Drop every picture, then print the rest of the listing exactly as given.
---------- Stored data ----------
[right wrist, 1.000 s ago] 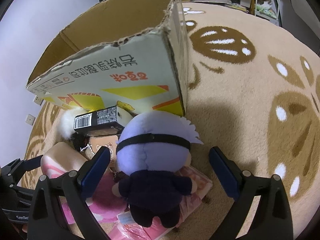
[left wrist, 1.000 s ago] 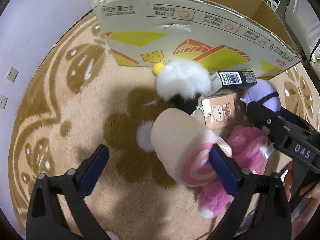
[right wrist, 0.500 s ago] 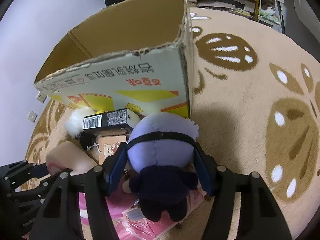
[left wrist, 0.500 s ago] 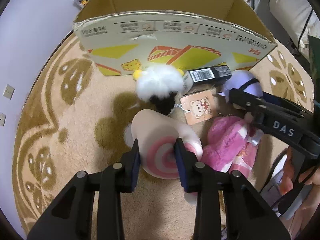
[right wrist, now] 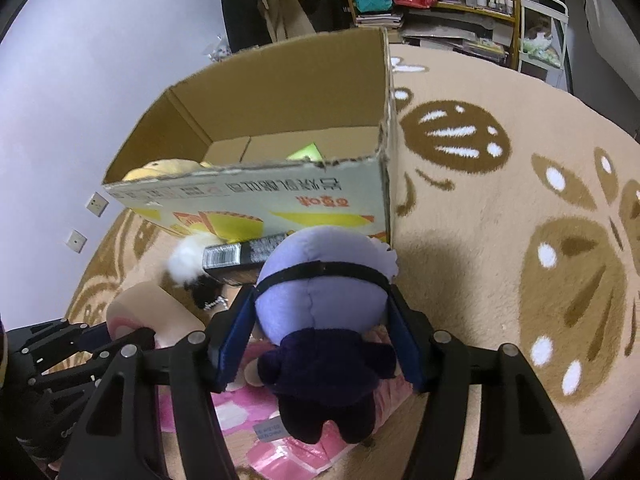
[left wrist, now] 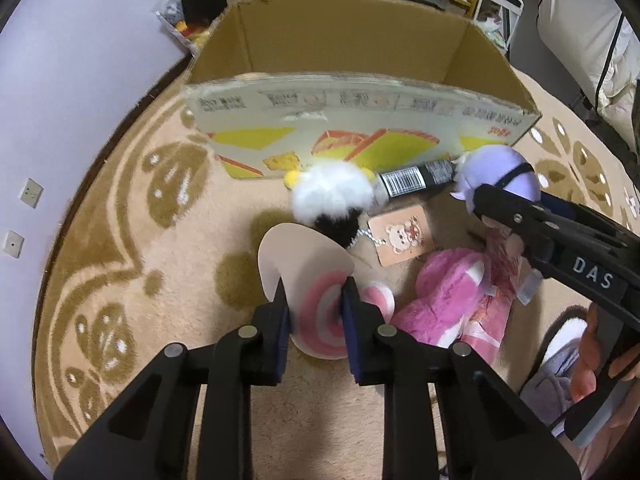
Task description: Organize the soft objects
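Pink swirl-roll plush [left wrist: 320, 312] is now pinched in my left gripper [left wrist: 314, 312], purple-headed doll [right wrist: 320, 292] squeezed in my right gripper [right wrist: 320, 336]; a second ago both were spread wide. Both sit low by the rug [left wrist: 160, 280], cardboard box [left wrist: 360, 136] wall ahead to clear, fluffy white toy [left wrist: 332, 196] and black carton [left wrist: 416, 178] alongside.

You worked over a beige shag rug with brown leaf shapes [right wrist: 500, 240]. A pale lilac wall [left wrist: 80, 60] carrying two white sockets [left wrist: 31, 193] stood left; cluttered wooden shelves [right wrist: 460, 4] stood behind.
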Demonstrator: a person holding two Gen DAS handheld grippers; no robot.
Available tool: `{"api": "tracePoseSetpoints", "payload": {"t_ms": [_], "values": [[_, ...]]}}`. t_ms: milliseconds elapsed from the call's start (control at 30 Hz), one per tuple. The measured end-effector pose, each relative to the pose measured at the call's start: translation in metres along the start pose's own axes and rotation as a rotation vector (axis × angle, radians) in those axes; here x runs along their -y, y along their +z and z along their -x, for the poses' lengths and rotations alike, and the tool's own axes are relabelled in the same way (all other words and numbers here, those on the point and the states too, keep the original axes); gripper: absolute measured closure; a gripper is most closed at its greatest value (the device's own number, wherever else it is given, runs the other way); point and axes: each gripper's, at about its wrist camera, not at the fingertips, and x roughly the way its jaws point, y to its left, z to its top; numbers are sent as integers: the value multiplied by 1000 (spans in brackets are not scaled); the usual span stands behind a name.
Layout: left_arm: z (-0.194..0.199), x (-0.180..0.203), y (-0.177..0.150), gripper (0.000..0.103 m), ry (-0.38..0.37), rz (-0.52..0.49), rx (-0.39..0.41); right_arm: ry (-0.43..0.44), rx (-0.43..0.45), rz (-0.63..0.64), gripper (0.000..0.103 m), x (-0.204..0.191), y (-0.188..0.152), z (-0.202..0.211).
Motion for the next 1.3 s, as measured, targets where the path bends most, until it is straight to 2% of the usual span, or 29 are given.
{"api": "tracePoseSetpoints", "payload": {"t_ms": [200, 367, 500, 567, 800, 1067, 1300], "values": [[16, -5, 2, 81, 27, 20, 53, 24, 45, 7, 36, -7, 3, 18], [34, -9, 3, 81, 85, 15, 115, 42, 84, 20, 36, -13, 6, 34], [54, -11, 8, 81, 93, 25, 197, 49, 110, 37, 36, -19, 9, 44], [70, -9, 13, 81, 121, 11, 257, 59, 122, 38, 36, -20, 11, 48], [102, -10, 30, 81, 143, -11, 369, 70, 197, 64, 36, -27, 22, 67], [105, -11, 55, 81, 154, -40, 451, 87, 276, 73, 36, -31, 40, 81], [94, -8, 75, 80, 175, -66, 473, 71, 306, 92, 36, -37, 55, 74]]}}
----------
» Expected answer
[right wrist, 1.000 s ago] 
[left wrist, 1.000 s ago] 
[right wrist, 0.500 s ago] 
[left wrist, 0.500 s ago] 
[right wrist, now] 
[left wrist, now] 
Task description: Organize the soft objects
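Pink swirl-roll plush [left wrist: 320, 312] is now pinched in my left gripper [left wrist: 314, 312], purple-headed doll [right wrist: 320, 292] squeezed in my right gripper [right wrist: 320, 336]; a second ago both were spread wide. Both sit low by the rug [left wrist: 160, 280], cardboard box [left wrist: 360, 136] wall ahead to clear, fluffy white toy [left wrist: 332, 196] and black carton [left wrist: 416, 178] alongside.

You worked over a beige shag rug with brown leaf shapes [right wrist: 500, 240]. A pale lilac wall [left wrist: 80, 60] carrying two white sockets [left wrist: 31, 193] stood left; cluttered wooden shelves [right wrist: 460, 4] stood behind.
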Demonstrator: a person holding two Gen DAS handheld grippers; no robot.
Available tool: `{"api": "tracePoseSetpoints", "payload": {"t_ms": [_], "values": [[_, ...]]}}`. t_ms: milliseconds elapsed from the call's start (control at 30 Hz), one per tuple. The measured end-effector pose, each relative to the pose measured at the call's start: translation in metres along the start pose's own axes and rotation as a rotation vector (axis × angle, radians) in those axes; here x runs along their -y, y along their +z and z along their -x, for the poses' lengths and rotations alike, and the tool's own axes are relabelled in the same way (all other words and numbers here, those on the point and the states too, keep the original axes); gripper: absolute measured closure; a gripper is most closed at its greatest value (the device's own number, wherever else it is given, runs the other way); point and axes: each gripper's, at about its wrist camera, not at the fingertips, and x roughly the way its jaws point, y to its left, z to its top; numbers are sent as integers: the value multiplied by 1000 (spans in brackets are not scaled); the usual span stands behind a name.
Layout: left_arm: z (-0.194..0.199), x (-0.180..0.203), y (-0.177..0.150), gripper (0.000..0.103 m), ry (-0.38..0.37), rz (-0.52..0.49), rx (-0.39..0.41); right_arm: ry (-0.43..0.44), rx (-0.43..0.45), rz (-0.63..0.64), gripper (0.000..0.103 m), x (-0.204..0.191), y (-0.188..0.152), z (-0.202..0.211).
Motion for the next 1.3 s, as measured, targets where the path bends most, until it is straight to 2% of the usual span, or 29 are given.
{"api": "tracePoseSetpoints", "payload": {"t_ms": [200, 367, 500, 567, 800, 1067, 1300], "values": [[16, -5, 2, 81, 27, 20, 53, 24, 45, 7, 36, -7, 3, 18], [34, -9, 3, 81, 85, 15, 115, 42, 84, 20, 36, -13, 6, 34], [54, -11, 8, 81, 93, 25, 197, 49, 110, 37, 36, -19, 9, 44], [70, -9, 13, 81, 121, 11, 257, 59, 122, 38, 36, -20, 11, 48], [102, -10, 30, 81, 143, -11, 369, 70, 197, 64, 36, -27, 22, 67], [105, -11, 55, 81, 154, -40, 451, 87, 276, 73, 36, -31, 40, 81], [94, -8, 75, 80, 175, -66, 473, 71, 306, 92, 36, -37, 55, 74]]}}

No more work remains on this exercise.